Concretely: a content-moderation team defines a 3-level taxonomy with 8 top-level categories and 47 leaves. They configure ContentModeration to score each response against the taxonomy and run it on production traces sampled at 5%. The dashboard shows fail rate at the top level (where most are zero) and at leaf level (where the actionable signal lives). When a model swap regresses on harm > self-harm > indirect-references, the trace cohort is one click away. None of that workflow needs a custom dashboard — the taxonomy becomes the dashboard structure. FutureAGI’s job is to make the taxonomy a first-class citizen of the evaluation surface.

How to Measure or Detect It

Taxonomy-aware evaluation is a per-category breakdown, not a single number:

  • ContentModeration: scores each response against a content-policy taxonomy and returns per-category labels — surfaces which leaf was violated.
  • ContentSafety: returns a content-safety violation flag with category attribution; pairs with policy taxonomy.
  • Toxicity: returns toxicity score; can be sliced by domain taxonomy in dashboards.
  • BiasDetection: returns bias category and score; useful when the bias taxonomy is hierarchical (e.g., demographic > age, gender, race).
  • Per-leaf eval-fail-rate (dashboard signal): slice eval-fail-rate-by-cohort using taxonomy leaves as the cohort dimension.

Minimal Python:

from fi.evals import ContentModeration

mod = ContentModeration()
result = mod.evaluate(
    input=user_request,
    output=model_response,
)
print(result.score, result.reason)

Common Mistakes

  • Treating a flat enum as a taxonomy. Without parent-child structure, you cannot inherit policies or aggregate dashboards meaningfully. Build the tree before you build the eval.
  • Letting two teams maintain divergent taxonomies. Customer-support intents and content-moderation categories can share a backbone; pin a shared root and version it.
  • Versionless taxonomies. When a category is added, removed, or renamed, every historical dashboard becomes ambiguous. Version the taxonomy as a first-class artifact.
  • Tagging only at the leaf. If a row only has a leaf tag, you cannot answer questions at the parent level without the tree; tag at every level the evaluation will slice on.
  • Forgetting that LLMs hallucinate categories. A model asked to classify into a 50-leaf taxonomy will invent labels; constrain output to the enumerated set with SchemaCompliance.

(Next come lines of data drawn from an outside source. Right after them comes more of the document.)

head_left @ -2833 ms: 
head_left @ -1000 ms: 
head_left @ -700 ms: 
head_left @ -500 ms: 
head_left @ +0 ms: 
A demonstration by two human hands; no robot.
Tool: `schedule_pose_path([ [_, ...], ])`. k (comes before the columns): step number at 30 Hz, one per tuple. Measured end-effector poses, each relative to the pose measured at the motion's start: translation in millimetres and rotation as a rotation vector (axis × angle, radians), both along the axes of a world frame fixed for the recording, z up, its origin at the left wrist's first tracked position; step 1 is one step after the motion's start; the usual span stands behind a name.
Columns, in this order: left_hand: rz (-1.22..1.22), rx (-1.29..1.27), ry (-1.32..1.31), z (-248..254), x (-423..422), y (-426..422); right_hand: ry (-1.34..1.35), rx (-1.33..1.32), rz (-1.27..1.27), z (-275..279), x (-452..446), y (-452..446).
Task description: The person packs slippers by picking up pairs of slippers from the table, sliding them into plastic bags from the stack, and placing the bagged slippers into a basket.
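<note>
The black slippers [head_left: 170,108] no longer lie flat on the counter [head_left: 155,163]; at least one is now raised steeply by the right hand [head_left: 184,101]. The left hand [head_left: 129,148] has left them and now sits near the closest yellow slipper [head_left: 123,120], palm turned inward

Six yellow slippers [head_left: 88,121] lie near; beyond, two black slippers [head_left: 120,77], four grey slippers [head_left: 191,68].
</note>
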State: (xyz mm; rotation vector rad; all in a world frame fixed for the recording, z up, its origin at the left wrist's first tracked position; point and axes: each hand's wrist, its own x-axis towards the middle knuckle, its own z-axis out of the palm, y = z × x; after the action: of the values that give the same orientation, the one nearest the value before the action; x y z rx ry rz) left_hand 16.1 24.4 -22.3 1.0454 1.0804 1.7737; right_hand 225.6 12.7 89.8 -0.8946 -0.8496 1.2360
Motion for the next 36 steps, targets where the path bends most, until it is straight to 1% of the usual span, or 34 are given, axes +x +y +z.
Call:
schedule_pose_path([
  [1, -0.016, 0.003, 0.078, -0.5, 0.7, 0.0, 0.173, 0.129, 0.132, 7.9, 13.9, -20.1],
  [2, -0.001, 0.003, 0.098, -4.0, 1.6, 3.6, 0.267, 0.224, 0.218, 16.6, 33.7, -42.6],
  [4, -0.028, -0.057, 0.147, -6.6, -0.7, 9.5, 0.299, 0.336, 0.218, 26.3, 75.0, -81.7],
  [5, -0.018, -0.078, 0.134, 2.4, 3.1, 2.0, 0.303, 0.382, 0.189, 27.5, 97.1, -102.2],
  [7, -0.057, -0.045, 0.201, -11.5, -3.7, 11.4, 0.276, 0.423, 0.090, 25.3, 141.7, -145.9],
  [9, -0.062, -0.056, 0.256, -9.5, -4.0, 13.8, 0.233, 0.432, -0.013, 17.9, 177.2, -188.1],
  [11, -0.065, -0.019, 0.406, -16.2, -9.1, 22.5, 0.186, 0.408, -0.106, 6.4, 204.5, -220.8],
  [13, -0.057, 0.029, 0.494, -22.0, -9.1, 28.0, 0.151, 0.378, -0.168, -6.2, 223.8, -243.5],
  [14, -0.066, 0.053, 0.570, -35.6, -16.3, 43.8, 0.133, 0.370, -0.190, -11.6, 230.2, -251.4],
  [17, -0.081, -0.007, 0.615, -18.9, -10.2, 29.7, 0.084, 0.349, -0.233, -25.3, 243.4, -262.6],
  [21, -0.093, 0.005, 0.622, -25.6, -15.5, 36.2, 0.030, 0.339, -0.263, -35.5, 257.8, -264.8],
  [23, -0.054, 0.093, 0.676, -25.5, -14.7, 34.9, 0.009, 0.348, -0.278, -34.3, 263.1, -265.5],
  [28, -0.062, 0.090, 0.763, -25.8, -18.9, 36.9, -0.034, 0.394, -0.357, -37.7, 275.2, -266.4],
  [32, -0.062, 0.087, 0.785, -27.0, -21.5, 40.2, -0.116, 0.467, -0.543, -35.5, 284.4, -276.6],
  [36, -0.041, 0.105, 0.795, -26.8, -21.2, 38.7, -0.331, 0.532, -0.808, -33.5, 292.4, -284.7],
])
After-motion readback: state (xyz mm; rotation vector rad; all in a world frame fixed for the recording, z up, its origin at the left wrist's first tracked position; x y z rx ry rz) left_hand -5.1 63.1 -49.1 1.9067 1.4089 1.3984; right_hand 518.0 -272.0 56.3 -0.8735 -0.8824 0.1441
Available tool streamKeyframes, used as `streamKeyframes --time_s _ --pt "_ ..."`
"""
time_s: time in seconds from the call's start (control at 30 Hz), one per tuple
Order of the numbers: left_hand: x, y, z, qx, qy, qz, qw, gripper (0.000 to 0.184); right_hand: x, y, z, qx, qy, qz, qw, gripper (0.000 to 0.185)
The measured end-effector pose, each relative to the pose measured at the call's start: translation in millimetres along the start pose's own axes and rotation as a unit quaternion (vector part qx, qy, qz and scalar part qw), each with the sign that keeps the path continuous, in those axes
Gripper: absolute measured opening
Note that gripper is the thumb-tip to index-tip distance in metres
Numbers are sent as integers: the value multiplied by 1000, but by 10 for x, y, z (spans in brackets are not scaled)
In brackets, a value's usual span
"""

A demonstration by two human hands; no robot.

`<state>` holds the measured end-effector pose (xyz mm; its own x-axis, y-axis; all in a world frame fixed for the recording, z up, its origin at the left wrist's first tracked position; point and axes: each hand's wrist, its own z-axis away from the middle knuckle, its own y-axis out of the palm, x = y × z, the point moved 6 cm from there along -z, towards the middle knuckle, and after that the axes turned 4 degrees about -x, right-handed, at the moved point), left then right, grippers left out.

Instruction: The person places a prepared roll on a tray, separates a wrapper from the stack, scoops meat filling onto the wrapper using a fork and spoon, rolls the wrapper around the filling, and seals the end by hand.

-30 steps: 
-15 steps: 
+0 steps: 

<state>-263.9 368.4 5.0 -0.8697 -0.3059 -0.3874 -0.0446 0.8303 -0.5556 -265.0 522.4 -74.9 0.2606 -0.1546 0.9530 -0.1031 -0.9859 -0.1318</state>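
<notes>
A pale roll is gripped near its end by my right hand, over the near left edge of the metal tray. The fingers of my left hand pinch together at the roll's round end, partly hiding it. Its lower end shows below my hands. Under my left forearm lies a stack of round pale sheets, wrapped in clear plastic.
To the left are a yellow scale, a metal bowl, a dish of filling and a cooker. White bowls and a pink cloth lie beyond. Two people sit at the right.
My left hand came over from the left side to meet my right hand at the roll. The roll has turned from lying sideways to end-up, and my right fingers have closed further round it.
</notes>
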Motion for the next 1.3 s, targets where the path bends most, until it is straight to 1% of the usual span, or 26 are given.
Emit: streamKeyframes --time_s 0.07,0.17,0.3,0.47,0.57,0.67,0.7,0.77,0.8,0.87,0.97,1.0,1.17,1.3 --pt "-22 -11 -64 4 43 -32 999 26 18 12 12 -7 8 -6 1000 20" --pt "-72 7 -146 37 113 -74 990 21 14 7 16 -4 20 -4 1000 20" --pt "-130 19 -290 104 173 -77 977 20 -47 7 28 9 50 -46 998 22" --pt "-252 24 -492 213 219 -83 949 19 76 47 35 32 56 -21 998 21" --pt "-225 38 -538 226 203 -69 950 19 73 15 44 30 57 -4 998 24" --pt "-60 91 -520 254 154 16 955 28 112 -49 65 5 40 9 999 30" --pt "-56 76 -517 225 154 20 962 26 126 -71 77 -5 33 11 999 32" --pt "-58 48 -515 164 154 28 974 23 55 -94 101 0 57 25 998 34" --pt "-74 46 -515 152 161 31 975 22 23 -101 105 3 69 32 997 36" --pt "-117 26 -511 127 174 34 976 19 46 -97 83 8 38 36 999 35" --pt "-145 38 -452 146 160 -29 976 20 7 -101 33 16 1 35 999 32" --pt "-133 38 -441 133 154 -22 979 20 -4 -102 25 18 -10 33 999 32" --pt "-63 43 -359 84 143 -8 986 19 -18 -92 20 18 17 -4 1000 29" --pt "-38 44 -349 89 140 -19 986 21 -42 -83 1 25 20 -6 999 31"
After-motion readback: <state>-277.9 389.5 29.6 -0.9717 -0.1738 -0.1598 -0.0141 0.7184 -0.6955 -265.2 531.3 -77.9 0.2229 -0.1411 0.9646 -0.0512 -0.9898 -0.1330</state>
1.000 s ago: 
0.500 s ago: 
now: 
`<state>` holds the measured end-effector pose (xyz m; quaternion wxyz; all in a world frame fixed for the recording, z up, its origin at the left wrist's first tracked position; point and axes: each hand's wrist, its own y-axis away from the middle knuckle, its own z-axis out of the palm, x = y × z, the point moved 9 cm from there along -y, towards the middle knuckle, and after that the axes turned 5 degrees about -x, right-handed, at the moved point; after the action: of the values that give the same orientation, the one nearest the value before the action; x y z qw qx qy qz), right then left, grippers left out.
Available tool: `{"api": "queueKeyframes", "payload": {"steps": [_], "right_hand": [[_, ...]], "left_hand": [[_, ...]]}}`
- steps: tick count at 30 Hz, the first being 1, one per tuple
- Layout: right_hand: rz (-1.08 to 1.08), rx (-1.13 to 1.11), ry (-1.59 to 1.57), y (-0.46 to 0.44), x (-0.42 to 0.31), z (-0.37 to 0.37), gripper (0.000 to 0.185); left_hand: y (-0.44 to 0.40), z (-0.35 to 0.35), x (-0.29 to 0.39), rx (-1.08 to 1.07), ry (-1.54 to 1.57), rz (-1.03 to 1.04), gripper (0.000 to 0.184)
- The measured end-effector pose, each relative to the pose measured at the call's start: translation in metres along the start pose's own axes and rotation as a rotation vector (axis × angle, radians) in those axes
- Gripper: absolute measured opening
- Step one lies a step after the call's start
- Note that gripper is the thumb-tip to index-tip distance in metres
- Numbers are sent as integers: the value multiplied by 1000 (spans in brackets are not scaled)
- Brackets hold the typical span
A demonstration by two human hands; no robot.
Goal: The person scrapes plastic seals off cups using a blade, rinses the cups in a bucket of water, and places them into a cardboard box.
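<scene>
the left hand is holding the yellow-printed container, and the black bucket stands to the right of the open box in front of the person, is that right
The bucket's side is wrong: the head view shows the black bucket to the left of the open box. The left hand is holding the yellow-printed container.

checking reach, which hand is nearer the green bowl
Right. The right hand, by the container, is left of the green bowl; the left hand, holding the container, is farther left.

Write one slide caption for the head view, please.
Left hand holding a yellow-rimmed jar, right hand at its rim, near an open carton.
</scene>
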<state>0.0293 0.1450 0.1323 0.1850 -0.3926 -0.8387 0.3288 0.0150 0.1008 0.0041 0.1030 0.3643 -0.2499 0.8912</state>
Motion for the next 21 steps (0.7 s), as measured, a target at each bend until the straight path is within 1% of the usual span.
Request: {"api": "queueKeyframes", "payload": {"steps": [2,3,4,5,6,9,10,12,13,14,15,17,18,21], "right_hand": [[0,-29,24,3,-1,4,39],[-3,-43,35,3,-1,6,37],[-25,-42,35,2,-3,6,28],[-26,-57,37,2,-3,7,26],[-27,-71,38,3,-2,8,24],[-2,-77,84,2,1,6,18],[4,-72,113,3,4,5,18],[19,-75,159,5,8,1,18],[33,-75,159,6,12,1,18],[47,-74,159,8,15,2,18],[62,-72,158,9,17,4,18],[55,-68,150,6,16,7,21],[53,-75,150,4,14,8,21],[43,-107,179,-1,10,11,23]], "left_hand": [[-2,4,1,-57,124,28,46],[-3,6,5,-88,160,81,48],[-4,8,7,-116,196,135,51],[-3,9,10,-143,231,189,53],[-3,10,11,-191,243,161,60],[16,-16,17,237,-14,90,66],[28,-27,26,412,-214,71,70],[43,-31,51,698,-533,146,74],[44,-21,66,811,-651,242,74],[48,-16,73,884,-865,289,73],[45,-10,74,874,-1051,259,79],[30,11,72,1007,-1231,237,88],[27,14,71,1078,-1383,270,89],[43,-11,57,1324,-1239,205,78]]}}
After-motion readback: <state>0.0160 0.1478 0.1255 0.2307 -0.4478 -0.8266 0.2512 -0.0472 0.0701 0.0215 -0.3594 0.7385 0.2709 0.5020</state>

Frequently Asked Questions

What is a taxonomy in AI?

A hierarchical classification scheme organizing concepts, intents, errors, or content categories into parent-child relationships. AI systems use taxonomies for intent classification, content-safety policies, error catalogs, and structured label sets.

How is a taxonomy different from an ontology?

A taxonomy captures only hierarchical (is-a) relationships. An ontology captures hierarchies plus arbitrary typed relationships, properties, and constraints — it is the richer structure used by description-logic reasoners and knowledge graphs.

How does FutureAGI use taxonomies?

FutureAGI uses taxonomies in content-safety policies driving ContentModeration and Toxicity evaluators, in failure-mode catalogs that drive eval-fail-rate-by-cohort dashboards, and in label sets attached to dataset rows for evaluation slicing.